Taboos

[theDespiser]

Your Moralising Quotient is: 0.67.

Your Interference Factor is: 0.40.

Your Universalising Factor is: 0.80.

kinda surprising, considering what i know about myself

[Avatar]

Which is?

Surprising in which direction?

Thoughts man, give us your thoughts!

--Avatar

[High Lord Tolkien]

Your Moralising Quotient is: 0.87.

Your Interference Factor is: 0.60.

Your Universalising Factor is: 1.00.



I'm a straight shooter, baby!
Which, knowing myself as I do is pretty damn funny.

Although I do really draw the line when it comes to poultry lovin'.

[Prebe]

I don't agree on the neutrality of inbreeding Kins. Creating a genetically uniform population (which inbreeding will do) will make for a lower degree of adaptability and a higher degree of vulnerability (on population level) to pathogens.

[sgt.null]

as in the British royalty and hemophelia?

[Prebe]

Those are the recessive genetic traits Kins is talking about. He is saying that without those, inbreeding would be neutral.

Even with that distinction I disagree as you can see.

[Avatar]

I think that we're thinking of two different things here.
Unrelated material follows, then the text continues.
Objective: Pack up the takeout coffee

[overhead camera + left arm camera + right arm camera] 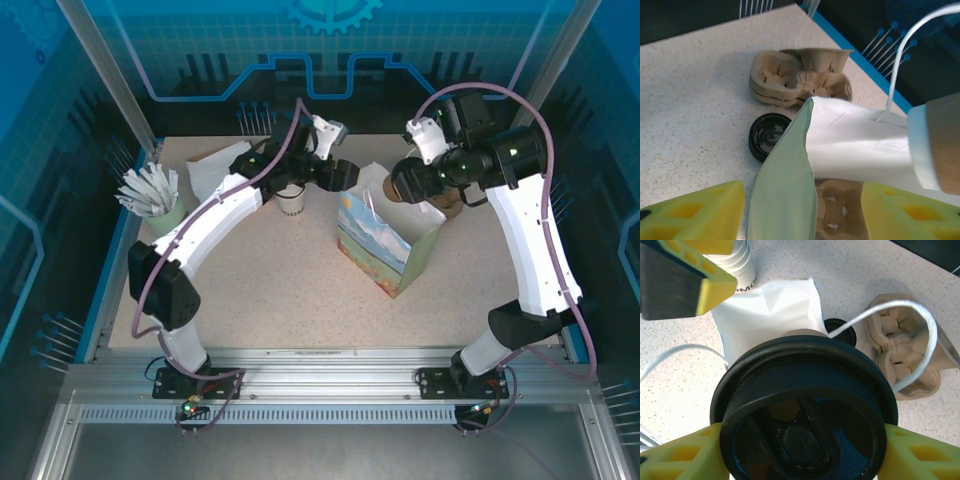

Creating a genetically uniform population would be the result of massive and wide-ranging inbreeding.

If the recessives weren't a problem, there is the potential for that, but I doubt everybody would suddenly start breeding with their relatives. so inbreeding on a limited scale, and it would, I think, be extremely limited, would be neutral on an individual level.

Hell, even with recessives, wouldn't it take a couple of generations for them to start affecting things?

--A

[Prebe]

Creating a genetically uniform population would be the result of massive and wide-ranging inbreeding.

Which could easily take place in isolated populations. The smaller the population the larger the likelihood that potentialy advantageous genes disapear by genetic drift. This would leave any individual of that population more vulnerable to changes in the environment (which is really the key issue here).

A static environment favours inbreeding, though a lot of individuals will snuff it in the process.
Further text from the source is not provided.